**Exercise directions**
With images removed, return the whole listing exactly as written.

══════════════════════════════

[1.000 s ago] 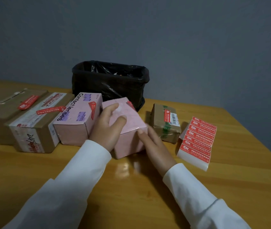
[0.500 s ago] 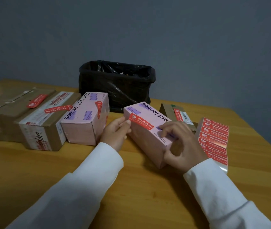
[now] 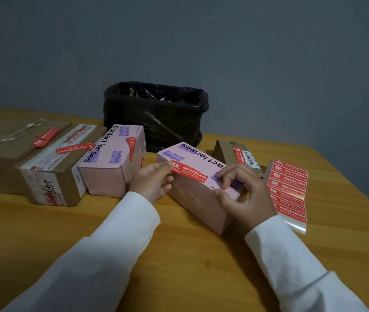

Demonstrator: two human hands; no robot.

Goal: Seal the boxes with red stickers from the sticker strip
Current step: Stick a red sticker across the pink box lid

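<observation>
A pink contact-lens box (image 3: 198, 199) lies at an angle in the middle of the table, with a red sticker (image 3: 189, 173) across its top edge. My left hand (image 3: 151, 183) has its thumb and fingers at the sticker's left end, at the box's corner. My right hand (image 3: 244, 192) grips the box's right end, fingers curled over the top and thumb on the side. The sticker strip (image 3: 289, 190) with several red stickers lies flat to the right of that hand.
A second pink box (image 3: 113, 161) and two brown cartons (image 3: 54, 167) (image 3: 5, 152), each bearing a red sticker, stand in a row at the left. A small brown box (image 3: 237, 154) sits behind my right hand. A black-lined bin (image 3: 156, 113) stands at the back.
The pink box was turned over, so its printed top with the red sticker now faces up. My right hand moved from beside the box onto its right end; my left went to the sticker's end.
</observation>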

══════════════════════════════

**Exercise output**
[1.000 s ago] 
[0.500 s ago] 
[now] 

Demonstrator: two human hands; no robot.

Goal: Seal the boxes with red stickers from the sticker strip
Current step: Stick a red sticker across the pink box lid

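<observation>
A pink contact-lens box (image 3: 198, 199) lies at an angle in the middle of the table, with a red sticker (image 3: 189, 173) across its top edge. My left hand (image 3: 151, 183) has its thumb and fingers at the sticker's left end, at the box's corner. My right hand (image 3: 244, 192) grips the box's right end, fingers curled over the top and thumb on the side. The sticker strip (image 3: 289, 190) with several red stickers lies flat to the right of that hand.
A second pink box (image 3: 113, 161) and two brown cartons (image 3: 54, 167) (image 3: 5, 152), each bearing a red sticker, stand in a row at the left. A small brown box (image 3: 237, 154) sits behind my right hand. A black-lined bin (image 3: 156, 113) stands at the back.
The pink box was turned over, so its printed top with the red sticker now faces up. My right hand moved from beside the box onto its right end; my left went to the sticker's end.
</observation>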

The exercise is done, and nothing more is needed.